Linux Foundation and Women Who Code Partner on Open Source DiversityLinux Foundation and Women Who Code Partner on Open Source Diversity
The Linux Foundation, in partnership with Women Who Code, has announced new steps to diversify the open source community by making it easier for women to participate in open source events.
March 1, 2016
The IT industry in general has traditionally been a space where women and minority groups were underrepresented. But the disparity has been even more pronounced within the open source world than the technology sector as a whole. (Here’s one interesting, highly intellectualized take on part of the reason why, which focuses on design decisions that cut to the core of Unix itself.)
The Linux Foundation already announced one program earlier this year to increase access to open source by offering free Linux training to disadvantaged populations. On Tuesday, the organization opened additional opportunities by making available “diversity scholarships” to support attendance of a specific set of upcoming open source events, providing onsite childcare and mothers’ rooms at the events and expressing a commitment to “enforcing a respectful code of conduct for attendees.”
“Increasing diversity in technology takes more than one approach. From our partnership with Goodwill to support people from disadvantaged backgrounds to our work with Women Who Code and a variety of other organizations, we hope to have at least a small impact on this important issue,” said Jim Zemlin, executive director of The Linux Foundation. “We’re looking forward to meeting and working with women from the program and helping them to advance their careers and contributions in the open source community.”

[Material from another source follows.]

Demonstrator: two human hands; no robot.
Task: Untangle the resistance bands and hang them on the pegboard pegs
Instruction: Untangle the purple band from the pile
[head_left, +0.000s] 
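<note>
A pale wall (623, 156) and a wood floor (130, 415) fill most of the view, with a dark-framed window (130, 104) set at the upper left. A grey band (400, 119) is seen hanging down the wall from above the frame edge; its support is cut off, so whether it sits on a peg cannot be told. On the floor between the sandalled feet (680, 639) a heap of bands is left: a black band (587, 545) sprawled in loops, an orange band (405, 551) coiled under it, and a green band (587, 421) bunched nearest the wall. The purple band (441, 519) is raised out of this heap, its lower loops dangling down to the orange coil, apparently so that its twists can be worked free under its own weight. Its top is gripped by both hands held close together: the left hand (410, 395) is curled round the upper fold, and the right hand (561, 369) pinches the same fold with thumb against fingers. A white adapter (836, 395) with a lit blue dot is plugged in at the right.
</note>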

Diversity initiatives tend to be a touchy subject, and it’s a safe bet that the Linux Foundation — along with Women Who Code, which is collaborating in this initiative — will have its critics. It also seems unlikely that a lack of childcare support at open source events is the main reason why some women do not currently participate in open source. (Presumably not all would-be female contributors have children, and not all need free childcare.)
But the message seems more important than the material in this case. The Linux Foundation has signaled its commitment to encouraging broader participation in open source development, which is a good thing for everyone.